# Recorded information:
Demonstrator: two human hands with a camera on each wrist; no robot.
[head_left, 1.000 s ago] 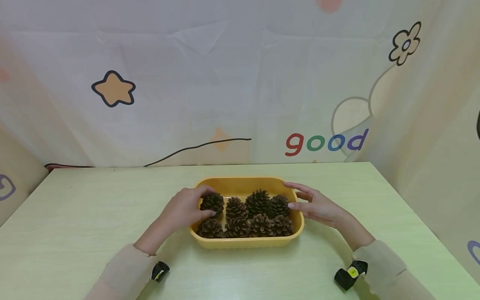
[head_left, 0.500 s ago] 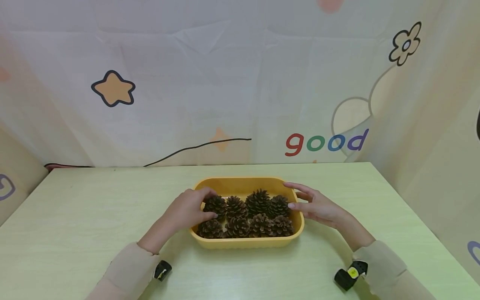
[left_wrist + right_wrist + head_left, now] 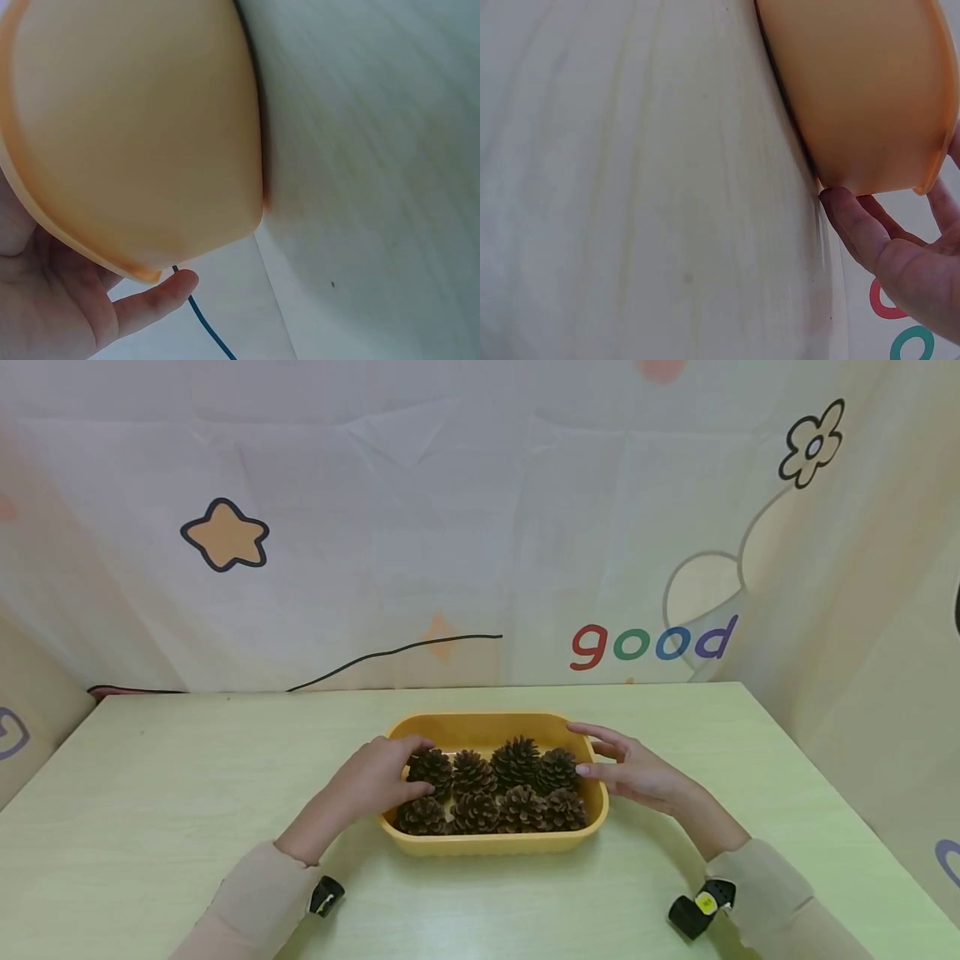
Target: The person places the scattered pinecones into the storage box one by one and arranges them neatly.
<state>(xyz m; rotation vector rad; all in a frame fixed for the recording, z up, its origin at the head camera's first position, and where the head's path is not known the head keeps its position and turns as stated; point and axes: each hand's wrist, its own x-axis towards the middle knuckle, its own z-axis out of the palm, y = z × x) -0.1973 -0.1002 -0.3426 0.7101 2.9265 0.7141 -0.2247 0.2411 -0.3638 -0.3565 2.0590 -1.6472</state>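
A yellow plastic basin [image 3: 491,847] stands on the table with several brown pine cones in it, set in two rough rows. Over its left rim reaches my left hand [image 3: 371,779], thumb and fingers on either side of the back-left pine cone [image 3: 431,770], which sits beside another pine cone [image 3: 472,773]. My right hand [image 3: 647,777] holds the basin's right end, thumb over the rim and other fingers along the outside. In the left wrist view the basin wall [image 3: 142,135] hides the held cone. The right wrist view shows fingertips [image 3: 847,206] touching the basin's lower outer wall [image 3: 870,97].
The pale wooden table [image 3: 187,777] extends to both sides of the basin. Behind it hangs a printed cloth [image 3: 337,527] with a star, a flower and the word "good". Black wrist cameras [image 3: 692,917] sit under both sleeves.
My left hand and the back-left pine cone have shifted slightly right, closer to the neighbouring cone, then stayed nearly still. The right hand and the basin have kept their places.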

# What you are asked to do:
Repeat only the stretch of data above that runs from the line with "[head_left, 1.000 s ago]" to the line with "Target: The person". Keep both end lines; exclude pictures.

# Response to this exercise:
[head_left, 1.000 s ago] 
[head_left, 0.500 s ago] 
[left_wrist + right_wrist + head_left, now] 
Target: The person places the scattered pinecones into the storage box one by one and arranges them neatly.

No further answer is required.